Buy-to-let mortgages: an introduction
Updated: Feb 12, 2021
A buy-to-let mortgage is a mortgage for a property you’re renting to someone else, rather than living in yourself.
If you rent out your property, you’re a landlord. As a landlord, you can start charging rent to cover your mortgage repayments and the costs of maintaining your property. Of course, there may be profits to be made, too.
What kind of landlord are you? The type of buy-to-let mortgage you get depends on how you became a landlord.
If you bought a property with the intention to let it out, your mortgage is classed as a business loan, not regulated by the Financial Conduct Authority (FCA). That’s because you’re seen as a professional who needs less protection.
Portfolio landlord means you own 4 or more properties. If you wanted to buy more, you might find your choice of mortgages more restricted, as to lenders more properties means more risk.

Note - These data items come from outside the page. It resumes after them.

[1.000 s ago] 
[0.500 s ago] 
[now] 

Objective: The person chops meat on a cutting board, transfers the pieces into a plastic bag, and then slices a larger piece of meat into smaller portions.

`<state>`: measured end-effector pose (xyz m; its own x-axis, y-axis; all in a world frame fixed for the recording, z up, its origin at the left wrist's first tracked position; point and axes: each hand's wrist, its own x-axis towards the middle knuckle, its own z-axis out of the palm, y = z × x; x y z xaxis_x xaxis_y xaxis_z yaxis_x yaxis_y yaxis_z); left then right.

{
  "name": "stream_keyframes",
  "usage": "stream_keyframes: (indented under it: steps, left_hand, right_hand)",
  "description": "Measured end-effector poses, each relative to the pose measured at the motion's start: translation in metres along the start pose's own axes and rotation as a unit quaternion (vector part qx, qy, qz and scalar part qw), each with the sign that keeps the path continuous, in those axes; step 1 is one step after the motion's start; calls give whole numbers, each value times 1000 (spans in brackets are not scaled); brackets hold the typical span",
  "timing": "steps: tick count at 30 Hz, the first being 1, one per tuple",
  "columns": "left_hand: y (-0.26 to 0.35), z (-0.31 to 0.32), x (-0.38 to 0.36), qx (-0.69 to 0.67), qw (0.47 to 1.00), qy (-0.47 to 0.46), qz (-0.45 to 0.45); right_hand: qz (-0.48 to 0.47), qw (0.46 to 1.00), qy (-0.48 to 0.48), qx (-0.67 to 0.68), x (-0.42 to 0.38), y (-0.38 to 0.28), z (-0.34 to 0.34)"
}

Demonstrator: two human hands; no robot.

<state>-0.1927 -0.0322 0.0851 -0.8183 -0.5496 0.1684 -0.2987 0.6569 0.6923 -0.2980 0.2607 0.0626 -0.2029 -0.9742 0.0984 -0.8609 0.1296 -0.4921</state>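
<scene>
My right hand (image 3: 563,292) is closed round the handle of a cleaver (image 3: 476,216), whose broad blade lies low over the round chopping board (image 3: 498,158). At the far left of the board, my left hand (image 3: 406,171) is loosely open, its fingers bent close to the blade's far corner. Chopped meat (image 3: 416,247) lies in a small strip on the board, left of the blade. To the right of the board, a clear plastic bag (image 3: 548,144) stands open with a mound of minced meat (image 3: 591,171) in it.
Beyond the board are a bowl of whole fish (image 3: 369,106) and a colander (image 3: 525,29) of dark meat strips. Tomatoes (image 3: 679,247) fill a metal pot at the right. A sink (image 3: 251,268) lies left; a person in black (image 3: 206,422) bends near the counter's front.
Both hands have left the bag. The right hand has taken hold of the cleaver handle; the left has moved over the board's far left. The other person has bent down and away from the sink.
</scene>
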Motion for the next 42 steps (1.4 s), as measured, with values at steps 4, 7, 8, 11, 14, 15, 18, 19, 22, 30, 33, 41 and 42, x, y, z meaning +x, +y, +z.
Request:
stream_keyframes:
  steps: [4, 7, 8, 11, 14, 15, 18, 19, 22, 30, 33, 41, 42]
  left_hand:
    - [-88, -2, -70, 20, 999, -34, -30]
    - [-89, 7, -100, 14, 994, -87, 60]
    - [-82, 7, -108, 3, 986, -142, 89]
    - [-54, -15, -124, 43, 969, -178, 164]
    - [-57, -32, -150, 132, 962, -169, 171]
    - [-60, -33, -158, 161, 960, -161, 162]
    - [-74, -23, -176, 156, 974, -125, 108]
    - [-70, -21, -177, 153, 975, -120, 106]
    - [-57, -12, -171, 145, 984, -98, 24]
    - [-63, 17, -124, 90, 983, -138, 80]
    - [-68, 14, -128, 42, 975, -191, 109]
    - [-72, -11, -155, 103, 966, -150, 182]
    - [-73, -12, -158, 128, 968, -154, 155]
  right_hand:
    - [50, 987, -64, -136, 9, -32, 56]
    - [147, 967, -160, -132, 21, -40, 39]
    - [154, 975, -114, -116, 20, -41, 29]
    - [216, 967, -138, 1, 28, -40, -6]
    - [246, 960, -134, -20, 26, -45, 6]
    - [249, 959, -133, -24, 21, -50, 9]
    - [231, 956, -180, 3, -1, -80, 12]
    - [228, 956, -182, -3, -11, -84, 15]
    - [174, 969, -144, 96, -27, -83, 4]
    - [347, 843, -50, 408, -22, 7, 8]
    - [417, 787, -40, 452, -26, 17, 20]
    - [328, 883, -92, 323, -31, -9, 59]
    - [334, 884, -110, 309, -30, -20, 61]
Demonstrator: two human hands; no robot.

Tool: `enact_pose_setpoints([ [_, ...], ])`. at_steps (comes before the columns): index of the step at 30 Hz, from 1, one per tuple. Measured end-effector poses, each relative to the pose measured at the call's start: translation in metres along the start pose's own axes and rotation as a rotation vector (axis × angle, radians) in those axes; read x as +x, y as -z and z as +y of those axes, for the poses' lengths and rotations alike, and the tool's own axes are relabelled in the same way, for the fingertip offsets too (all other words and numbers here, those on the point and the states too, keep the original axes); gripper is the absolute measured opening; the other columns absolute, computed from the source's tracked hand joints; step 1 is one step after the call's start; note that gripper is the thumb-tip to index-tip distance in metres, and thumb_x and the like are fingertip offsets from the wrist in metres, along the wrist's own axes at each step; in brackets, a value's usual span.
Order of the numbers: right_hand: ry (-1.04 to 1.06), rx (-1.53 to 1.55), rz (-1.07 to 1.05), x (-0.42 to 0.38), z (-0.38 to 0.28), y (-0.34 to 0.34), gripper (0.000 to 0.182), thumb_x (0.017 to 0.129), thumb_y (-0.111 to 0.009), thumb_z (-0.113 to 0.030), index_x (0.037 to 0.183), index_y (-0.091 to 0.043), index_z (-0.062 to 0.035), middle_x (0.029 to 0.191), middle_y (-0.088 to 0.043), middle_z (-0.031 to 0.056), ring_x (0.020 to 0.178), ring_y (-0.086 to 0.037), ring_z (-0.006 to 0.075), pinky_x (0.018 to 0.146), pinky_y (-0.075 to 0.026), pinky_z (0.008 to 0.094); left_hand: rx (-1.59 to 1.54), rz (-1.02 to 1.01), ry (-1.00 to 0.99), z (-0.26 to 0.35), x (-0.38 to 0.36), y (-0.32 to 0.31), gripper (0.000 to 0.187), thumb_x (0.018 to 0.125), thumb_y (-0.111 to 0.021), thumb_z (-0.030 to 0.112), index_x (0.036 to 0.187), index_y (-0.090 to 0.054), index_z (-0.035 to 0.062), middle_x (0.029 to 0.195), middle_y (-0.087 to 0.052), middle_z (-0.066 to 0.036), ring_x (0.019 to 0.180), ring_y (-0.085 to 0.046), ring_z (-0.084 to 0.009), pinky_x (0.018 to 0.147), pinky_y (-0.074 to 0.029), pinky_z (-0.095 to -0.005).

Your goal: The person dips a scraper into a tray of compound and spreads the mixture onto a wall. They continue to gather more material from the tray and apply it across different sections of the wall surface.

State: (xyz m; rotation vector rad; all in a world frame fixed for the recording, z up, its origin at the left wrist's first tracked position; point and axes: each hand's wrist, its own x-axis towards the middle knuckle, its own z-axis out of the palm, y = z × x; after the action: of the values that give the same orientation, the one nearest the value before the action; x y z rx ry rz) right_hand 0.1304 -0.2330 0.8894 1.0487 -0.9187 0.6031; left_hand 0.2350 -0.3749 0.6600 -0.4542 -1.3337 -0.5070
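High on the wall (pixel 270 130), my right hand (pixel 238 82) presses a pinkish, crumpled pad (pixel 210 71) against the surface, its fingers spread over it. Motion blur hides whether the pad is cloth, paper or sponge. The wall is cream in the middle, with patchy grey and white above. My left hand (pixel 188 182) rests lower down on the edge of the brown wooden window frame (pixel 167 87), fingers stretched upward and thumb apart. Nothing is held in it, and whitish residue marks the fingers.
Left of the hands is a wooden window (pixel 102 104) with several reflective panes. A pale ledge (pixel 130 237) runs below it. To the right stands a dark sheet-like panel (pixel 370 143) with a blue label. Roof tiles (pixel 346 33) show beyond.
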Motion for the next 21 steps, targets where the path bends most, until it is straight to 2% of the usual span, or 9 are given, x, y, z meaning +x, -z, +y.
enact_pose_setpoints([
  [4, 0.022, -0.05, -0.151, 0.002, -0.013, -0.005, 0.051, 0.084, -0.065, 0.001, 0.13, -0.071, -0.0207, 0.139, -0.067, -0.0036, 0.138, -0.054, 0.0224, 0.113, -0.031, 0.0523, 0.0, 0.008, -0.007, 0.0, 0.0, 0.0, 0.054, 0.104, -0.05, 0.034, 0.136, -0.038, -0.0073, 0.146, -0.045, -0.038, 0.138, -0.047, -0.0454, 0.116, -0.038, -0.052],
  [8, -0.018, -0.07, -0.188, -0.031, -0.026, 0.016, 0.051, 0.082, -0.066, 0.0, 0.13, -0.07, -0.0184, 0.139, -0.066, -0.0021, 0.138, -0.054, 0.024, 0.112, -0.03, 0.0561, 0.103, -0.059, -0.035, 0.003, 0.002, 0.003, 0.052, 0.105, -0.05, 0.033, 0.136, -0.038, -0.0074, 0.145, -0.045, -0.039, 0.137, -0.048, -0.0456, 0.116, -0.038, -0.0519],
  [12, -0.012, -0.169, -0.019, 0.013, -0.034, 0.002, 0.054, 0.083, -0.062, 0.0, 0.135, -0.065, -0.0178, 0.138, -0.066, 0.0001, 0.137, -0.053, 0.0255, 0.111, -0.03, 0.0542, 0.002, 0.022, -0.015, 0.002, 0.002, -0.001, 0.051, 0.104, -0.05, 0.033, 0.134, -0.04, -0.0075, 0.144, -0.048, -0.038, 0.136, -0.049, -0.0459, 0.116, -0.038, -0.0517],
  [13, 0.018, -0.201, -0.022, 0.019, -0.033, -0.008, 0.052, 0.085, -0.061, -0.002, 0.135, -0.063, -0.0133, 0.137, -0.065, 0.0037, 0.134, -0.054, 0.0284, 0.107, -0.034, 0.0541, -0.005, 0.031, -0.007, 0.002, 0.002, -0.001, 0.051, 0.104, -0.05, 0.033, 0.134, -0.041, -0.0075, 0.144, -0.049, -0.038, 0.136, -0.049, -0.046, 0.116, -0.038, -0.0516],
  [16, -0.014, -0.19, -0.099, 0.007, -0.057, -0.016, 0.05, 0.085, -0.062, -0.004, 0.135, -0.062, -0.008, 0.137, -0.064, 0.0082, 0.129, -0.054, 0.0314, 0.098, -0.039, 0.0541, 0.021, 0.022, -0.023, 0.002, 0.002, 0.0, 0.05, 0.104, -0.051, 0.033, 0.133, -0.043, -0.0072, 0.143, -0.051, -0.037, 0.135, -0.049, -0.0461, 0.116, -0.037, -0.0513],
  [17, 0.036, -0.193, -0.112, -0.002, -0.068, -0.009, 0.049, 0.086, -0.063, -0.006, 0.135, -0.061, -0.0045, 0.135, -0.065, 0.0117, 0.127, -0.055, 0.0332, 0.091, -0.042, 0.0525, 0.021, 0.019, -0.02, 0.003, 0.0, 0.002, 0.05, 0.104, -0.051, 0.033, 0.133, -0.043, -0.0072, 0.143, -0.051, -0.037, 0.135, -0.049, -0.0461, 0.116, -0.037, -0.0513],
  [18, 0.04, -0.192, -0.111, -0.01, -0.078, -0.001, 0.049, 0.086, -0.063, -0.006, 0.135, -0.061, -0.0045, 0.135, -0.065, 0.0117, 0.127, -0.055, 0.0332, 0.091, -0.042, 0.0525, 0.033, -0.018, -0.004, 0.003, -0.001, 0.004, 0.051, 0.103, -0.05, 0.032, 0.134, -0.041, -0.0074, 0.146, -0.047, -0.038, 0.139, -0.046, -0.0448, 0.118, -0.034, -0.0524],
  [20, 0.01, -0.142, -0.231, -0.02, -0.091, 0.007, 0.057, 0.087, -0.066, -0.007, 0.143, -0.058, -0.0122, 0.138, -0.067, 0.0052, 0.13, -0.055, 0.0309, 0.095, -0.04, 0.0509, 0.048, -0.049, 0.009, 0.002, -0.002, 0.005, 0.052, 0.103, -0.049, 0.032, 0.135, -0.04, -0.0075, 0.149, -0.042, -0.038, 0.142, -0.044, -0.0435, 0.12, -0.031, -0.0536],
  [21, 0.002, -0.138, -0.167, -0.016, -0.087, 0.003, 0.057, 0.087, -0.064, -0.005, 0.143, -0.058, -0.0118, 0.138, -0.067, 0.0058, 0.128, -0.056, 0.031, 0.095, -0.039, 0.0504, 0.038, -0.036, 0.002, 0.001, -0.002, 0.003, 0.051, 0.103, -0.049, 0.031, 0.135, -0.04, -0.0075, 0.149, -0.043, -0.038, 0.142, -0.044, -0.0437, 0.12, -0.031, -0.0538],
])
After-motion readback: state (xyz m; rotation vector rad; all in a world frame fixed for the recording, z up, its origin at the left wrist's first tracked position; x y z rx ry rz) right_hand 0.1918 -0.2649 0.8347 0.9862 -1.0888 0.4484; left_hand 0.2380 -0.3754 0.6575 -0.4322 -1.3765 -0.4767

Accidental landlord means you decided to let out your property as a result of circumstance rather than design. For example, you’re moving in with a partner, or you have to relocate for work, or you’ve just inherited a property. Your mortgage application will be protected by the FCA and controlled by the same rules as a standard mortgage.
How to apply for a buy-to-let mortgage
Buy-to-let mortgages tend to be more expensive than residential loans. Some lenders don’t even offer mortgages for buy-to-let properties. You can search for buy-to-let deals yourself, or use a broker to search the whole market for you. The majority of the most cost effective loans are “intermediary only” which means you can only get them through a broker. Some brokers charge fees for their services and some don’t, so make sure you check.
If you do use a broker, check how many lenders they have access to as not all of them search the whole of the market. And make sure you know what lenders look for in your application.